Retired Lt. Diane Goldstein, executive director of the Law Enforcement Action Partnership, also spoke at the hearing. She that the working group that would be created under Nguyen’s measure needed to look into the reduction of penalties for possessing psychedelics or the decriminalization of personal amounts of various psychedelics. She observed that this would help eliminate the stigma that keeps patients from reviewing preparation and dosage protocols with their primary physicians and therapists.
Goldstein also noted that none of the jurisdictions and cities that have decriminalized naturally occurring psychedelics had been met with any significant public safety or health issues.

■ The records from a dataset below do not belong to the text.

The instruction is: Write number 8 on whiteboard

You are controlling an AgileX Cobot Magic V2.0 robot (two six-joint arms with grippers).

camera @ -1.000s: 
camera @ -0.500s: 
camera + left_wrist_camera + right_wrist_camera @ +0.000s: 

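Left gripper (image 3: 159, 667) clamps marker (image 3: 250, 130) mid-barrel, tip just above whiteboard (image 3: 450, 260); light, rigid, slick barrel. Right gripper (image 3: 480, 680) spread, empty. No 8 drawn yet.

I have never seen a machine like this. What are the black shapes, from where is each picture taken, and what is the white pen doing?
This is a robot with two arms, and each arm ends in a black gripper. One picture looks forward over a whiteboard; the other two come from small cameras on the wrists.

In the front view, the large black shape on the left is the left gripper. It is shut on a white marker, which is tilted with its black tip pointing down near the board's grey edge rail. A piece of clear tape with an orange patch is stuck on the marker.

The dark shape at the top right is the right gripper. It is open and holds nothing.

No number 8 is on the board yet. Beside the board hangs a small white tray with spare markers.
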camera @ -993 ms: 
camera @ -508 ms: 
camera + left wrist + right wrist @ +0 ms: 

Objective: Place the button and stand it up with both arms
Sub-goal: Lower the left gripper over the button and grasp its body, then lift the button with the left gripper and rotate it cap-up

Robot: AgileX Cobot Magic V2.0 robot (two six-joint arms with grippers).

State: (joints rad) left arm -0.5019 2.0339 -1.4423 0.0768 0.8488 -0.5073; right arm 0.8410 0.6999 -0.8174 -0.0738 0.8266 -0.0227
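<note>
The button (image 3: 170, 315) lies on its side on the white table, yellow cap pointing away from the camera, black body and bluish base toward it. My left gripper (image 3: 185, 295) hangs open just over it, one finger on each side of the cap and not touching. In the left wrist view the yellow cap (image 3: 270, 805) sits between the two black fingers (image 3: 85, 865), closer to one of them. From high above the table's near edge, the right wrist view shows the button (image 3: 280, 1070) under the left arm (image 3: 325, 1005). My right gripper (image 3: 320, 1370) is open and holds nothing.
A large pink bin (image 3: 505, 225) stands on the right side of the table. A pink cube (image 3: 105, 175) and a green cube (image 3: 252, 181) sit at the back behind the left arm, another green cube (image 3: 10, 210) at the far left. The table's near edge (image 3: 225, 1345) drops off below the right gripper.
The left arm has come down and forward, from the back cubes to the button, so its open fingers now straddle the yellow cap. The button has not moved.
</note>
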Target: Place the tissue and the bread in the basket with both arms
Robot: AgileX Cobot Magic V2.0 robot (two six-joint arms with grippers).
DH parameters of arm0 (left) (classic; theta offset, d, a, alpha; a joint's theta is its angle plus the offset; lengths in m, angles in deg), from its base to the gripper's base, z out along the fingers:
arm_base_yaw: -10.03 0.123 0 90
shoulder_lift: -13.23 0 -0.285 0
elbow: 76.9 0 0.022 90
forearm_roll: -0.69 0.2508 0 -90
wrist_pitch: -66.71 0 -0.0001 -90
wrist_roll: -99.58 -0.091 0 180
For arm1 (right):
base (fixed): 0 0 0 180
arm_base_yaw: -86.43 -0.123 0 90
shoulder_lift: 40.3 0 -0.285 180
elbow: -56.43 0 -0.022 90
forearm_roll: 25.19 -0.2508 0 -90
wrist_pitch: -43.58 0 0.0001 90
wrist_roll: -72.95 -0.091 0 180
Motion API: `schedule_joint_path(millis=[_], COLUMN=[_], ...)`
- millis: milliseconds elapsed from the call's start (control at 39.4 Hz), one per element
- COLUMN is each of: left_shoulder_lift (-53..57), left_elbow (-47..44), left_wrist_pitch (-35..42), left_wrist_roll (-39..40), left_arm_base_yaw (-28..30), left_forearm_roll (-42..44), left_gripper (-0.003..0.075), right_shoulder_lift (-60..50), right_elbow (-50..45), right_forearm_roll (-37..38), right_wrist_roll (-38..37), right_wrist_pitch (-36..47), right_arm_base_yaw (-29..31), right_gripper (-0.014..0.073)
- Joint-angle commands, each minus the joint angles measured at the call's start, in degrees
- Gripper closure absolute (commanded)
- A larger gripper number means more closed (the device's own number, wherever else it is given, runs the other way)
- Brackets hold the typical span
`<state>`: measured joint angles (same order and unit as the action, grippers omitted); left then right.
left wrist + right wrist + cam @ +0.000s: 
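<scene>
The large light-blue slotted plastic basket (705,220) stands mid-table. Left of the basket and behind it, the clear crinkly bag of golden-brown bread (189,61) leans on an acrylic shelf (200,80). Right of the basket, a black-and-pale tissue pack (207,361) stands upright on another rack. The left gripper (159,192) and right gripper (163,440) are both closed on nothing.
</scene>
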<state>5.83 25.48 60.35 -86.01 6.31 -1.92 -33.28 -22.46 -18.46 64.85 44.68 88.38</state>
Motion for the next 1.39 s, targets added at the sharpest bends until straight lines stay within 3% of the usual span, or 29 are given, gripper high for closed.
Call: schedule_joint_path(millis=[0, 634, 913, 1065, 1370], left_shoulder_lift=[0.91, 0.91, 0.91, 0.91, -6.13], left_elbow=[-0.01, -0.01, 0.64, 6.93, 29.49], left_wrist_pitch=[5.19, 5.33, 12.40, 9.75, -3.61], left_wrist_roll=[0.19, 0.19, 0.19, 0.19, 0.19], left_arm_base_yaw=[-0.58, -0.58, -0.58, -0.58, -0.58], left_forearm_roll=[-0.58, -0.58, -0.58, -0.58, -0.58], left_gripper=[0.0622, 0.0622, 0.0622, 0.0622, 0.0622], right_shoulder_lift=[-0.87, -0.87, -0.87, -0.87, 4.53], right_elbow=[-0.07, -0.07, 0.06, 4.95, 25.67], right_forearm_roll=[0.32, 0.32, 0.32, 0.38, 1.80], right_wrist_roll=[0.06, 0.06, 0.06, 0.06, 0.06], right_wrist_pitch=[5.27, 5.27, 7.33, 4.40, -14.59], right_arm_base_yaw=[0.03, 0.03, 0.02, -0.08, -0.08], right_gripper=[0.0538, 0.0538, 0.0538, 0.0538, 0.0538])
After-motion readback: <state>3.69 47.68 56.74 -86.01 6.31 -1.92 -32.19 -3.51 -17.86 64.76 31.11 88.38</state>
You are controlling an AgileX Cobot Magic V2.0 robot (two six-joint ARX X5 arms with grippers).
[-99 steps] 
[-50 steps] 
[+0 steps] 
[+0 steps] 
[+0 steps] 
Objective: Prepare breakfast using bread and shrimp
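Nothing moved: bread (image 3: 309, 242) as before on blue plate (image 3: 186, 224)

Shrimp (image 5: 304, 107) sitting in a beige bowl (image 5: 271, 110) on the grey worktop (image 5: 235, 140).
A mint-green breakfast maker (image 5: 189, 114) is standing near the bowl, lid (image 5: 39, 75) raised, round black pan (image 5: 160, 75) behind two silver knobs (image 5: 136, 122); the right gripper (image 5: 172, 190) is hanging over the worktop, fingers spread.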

Burton Tabaac, a neurologist, emphasized the need to look into innovative approaches that could provide relief to individuals in need. He explained that psychedelic-assisted treatments had demonstrated promise in addressing mental-health conditions such as depression, post-traumatic stress disorder, addiction and anxiety. Tabaac noted that Nevada had the opportunity to lead this transformative movement by promoting a forward-thinking and compassionate approach to mental health care.
A separate panel that also met last week included Deputy District Attorney John Jones of Clark County and Detective Joshua Garber of the Las Vegas Metropolitan Police Department. The panel gave a law enforcement perspective on the therapeutic use of psychedelics, with the bottom line being that while they had no objection to legalization for therapeutic use, they were skeptical of legalization beyond a medical setting.
Psychedelics startups such as Seelos Therapeutics Inc. (NASDAQ: SEEL) and other industry players will be pleased to see that consensus is growing in several jurisdictions regarding the role that hallucinogens can play in treating different mental-health conditions.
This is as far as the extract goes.